### [Exercise goal]
Without copying any picture, return all lines below exactly.

### [Provided data]
□ □ □ □ □
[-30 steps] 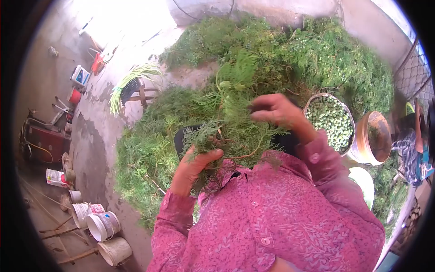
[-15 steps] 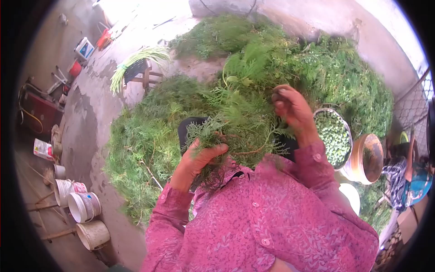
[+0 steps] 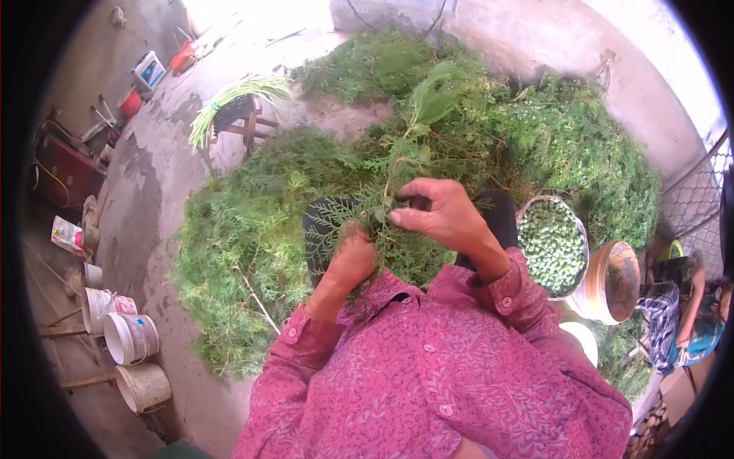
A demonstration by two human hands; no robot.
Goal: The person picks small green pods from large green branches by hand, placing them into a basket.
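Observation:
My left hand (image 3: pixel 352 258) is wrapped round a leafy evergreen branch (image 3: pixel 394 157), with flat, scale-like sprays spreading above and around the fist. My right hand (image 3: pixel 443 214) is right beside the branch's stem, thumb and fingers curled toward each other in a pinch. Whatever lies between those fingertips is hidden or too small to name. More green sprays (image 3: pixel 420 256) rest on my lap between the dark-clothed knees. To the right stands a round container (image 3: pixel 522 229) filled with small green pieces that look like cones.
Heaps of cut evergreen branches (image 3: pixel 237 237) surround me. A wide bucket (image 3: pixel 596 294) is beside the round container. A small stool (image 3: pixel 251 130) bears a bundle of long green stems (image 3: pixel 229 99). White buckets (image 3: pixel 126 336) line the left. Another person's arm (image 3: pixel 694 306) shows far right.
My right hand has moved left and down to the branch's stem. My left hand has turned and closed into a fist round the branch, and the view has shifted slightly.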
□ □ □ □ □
### [Answer below]
[-30 steps] 
[-15 steps] 
[+0 steps] 
A demonstration by two human hands; no robot.
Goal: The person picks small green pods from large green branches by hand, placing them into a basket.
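Observation:
My left hand (image 3: pixel 352 258) is wrapped round a leafy evergreen branch (image 3: pixel 394 157), with flat, scale-like sprays spreading above and around the fist. My right hand (image 3: pixel 443 214) is right beside the branch's stem, thumb and fingers curled toward each other in a pinch. Whatever lies between those fingertips is hidden or too small to name. More green sprays (image 3: pixel 420 256) rest on my lap between the dark-clothed knees. To the right stands a round container (image 3: pixel 522 229) filled with small green pieces that look like cones.
Heaps of cut evergreen branches (image 3: pixel 237 237) surround me. A wide bucket (image 3: pixel 596 294) is beside the round container. A small stool (image 3: pixel 251 130) bears a bundle of long green stems (image 3: pixel 229 99). White buckets (image 3: pixel 126 336) line the left. Another person's arm (image 3: pixel 694 306) shows far right.
My right hand has moved left and down to the branch's stem. My left hand has turned and closed into a fist round the branch, and the view has shifted slightly.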

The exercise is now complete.